Thursday 11 July 2013

Trapping Desert Water; mulga and devil

To survive in an arid land where it might not rain meaningfully for years requires strategies. Many larger animals are nomads, following the rains across the landscape; Red Kangaroos and many desert birds do this. Many smaller ones escape into burrows, even going into a torpor until the day is right - desert frogs are specialists, spending most of their life dozing in a muddy cocoon while waiting for the rains. 

Plants don't have that option - though many actually do something similar, surviving the dry times as a buried seed, and sprouting and flowering quickly when the rains come. Trees don't have this luxury - it takes too long to grow to maturity and flower - and in Australia none is more typical of the inland vastnesses than the Mulga Acacia aneura, whose woodlands dominate an astonishing 20% of the huge country, well over 1.5 million square kilometres.
Mulga plains to the horizon; from Chambers Pillar, Northern Territory (above)
and near Quilpie, south-west Queensland (below).


The red soils in both photos above are typical of the mulga lands, ancient leached infertile material eroded over vast periods of time from old ranges, now gone entirely or ground down to their bases. Mulgas, like all acacias, can deal with the lack of nutrient in the soil with the help of colonies of symbiotic bacteria in lumpy nodules on the roots; these bacteria can convert atmospheric nitrogen directly into soluble salts that the plant can use. No plant can perform that trick unaided. 

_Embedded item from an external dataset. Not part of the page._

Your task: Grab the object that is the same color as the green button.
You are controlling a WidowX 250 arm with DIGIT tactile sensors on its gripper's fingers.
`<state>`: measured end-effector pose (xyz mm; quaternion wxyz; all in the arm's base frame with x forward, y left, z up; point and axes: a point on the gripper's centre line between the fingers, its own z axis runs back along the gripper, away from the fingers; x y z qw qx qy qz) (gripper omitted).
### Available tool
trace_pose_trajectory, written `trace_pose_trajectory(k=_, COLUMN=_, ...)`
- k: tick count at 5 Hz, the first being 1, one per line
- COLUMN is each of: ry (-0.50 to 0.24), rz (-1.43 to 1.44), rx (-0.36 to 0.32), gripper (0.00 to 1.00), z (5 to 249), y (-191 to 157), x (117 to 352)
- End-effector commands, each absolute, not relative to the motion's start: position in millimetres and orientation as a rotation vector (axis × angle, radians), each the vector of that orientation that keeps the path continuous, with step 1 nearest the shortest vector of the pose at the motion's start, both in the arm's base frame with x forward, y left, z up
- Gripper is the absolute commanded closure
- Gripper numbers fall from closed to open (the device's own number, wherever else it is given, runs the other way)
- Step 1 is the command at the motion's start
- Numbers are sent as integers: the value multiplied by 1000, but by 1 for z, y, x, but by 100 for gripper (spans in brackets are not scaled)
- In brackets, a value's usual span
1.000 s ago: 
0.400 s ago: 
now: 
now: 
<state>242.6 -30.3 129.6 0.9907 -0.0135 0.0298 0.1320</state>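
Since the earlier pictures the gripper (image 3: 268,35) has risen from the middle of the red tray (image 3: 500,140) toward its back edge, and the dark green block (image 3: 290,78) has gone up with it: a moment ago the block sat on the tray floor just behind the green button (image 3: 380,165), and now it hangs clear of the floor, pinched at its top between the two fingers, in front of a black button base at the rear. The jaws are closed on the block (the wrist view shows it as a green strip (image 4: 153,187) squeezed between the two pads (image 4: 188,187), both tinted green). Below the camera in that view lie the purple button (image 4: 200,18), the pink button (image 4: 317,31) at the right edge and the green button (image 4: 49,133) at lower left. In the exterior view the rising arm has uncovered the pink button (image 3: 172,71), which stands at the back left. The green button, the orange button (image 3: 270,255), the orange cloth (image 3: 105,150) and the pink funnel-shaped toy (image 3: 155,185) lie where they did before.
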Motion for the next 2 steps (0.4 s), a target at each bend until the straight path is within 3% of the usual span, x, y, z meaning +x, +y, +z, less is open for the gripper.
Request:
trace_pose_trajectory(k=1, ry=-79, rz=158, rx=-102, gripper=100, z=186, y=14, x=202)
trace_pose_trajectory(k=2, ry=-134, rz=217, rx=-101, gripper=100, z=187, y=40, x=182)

Fighting for the scarce rains is another matter however, and Mulga is an excellent fighter. The phyllodes (modified leaf stems which are better at conserving water than true leaves, a useful trick by many species of wattles and apparently some peas) are held vertically, to reduce overheating; the silver-grey colour is another heat-reducing factor.
Flowering Mulga near Windorah, south-west Queensland; it takes a reasonable water
supply to allow a tree to flower on soil like this.
Note the erect foliage.
However, this erect foliage plays a role in water harvesting as well, in conjunction with the typical Mulga form, which is like an inverted cone.
Mulga and spinifex on sandstone, plateau above Palm Valley.
This form is an excellent one for trapping rain, which is directed down phyllodes and along branches to the ground near the base of the tree - in the case of a large tree, to within 50cm of the base, closer for younger plants. In this way a 25mm rainfall can deliver the equivalent of 150mm of rain to the Mulga's roots! A Mulga tap root can go down for metres to access deep cool moist soil, where the water it has harvested can be stored. In addition there is a net of shallow roots stretching at least to the diameter of the canopy; I've heard it said that a 10cm sapling can have a root spread of three metres. There's not much future for plants growing under a Mulga's canopy!

One animal, also a truly deserving symbol of the Australian drylands, also uses its structure to bring water to where it can absorb it - which in its case means its mouth, rather than roots!

Never was animal more inappropriately name - both in the vernacular and scientifically - than the gentle utterly harmless Thorny Devil Moloch horridus. Moloch was a particularly unpleasant god of the ancient middle east, who required child sacrifices. 'Harmless' might be contested if you're a small ant however, as the 10cm long lizard can scoff up to 5,000 of them at a time; perhaps it was an ant who named it. With its upcurved tail, slow rocking gait and rose-like thorns it is a truly odd-looking little animal, found right across the dry inland.
Thorny Devil, Alice Springs Desert Park.
One of its most remarkable characteristics though is not readily visible without closer examination. Its whole body is covered with a network of fine canals, arranged so that any moisture landing anywhere on its skin permeates slowly but inevitably to its mouth. This may be from rain, or dew, or just standing with a foot in a puddle! However none of these water sources would seem to require such an elaborate mechanism; in fact the system really comes into its own when there is no surface water, but simply moisture in the air. Then the thorns pay their way - water droplets condense on their tips, and end up via the skin channels in the lizard's mouth.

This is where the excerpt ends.